Aim of the task -> Using the records below, please work out how many lines contain "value"; answer with the number alone.

(Records excerpted from a collection)
☆ ☆ ☆ ☆ ☆
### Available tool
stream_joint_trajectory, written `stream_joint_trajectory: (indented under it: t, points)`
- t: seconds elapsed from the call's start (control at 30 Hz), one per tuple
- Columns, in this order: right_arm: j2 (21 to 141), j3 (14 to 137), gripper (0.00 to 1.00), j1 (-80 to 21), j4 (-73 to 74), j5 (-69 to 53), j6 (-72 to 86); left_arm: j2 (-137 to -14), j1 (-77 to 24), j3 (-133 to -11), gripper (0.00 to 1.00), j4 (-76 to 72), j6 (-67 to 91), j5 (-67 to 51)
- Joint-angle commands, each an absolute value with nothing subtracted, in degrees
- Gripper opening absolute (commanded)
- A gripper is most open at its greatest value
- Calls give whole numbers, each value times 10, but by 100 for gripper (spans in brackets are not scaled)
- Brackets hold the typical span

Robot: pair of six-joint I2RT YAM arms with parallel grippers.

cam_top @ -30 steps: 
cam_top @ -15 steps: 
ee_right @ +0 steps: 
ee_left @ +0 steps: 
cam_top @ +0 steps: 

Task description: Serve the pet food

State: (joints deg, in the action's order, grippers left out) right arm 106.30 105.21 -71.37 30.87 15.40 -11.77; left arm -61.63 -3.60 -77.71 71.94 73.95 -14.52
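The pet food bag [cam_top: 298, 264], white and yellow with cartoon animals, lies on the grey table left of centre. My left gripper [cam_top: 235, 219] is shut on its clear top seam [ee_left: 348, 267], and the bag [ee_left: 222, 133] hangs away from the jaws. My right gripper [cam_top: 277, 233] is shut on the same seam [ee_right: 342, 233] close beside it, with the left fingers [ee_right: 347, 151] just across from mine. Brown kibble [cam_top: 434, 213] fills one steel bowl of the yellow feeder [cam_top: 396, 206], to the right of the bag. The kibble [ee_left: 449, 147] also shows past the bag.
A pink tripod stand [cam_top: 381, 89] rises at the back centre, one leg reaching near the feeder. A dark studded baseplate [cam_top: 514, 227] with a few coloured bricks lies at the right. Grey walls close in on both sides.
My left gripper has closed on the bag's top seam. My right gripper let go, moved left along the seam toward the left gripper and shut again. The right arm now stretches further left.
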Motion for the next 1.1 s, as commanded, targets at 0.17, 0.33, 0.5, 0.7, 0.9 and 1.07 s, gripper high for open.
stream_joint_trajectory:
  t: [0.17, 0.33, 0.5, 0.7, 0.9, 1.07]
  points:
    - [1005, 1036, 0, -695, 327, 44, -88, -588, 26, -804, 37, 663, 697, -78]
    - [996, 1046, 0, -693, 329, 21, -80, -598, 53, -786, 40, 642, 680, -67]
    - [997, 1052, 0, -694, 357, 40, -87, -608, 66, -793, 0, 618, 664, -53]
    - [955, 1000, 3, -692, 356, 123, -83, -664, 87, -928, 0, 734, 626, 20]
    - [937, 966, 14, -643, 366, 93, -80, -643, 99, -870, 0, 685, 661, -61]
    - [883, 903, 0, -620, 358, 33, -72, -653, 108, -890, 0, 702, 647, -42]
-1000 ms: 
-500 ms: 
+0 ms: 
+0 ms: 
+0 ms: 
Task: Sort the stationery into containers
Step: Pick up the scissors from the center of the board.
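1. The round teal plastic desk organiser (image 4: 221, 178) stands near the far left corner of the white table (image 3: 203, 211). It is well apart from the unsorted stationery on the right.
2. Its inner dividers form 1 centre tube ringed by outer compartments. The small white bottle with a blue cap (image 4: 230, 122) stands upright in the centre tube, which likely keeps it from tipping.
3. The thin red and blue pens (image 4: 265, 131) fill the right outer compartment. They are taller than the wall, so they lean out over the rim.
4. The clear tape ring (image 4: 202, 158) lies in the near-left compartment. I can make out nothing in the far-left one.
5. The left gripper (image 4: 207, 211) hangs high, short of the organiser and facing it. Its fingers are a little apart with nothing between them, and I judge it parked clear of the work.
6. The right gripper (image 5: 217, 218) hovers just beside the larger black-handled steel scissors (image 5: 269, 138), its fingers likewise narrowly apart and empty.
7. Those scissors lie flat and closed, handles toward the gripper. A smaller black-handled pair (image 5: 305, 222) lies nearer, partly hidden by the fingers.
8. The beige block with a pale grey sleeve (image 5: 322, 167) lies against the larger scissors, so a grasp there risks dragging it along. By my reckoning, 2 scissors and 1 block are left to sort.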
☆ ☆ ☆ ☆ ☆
Your response -> 3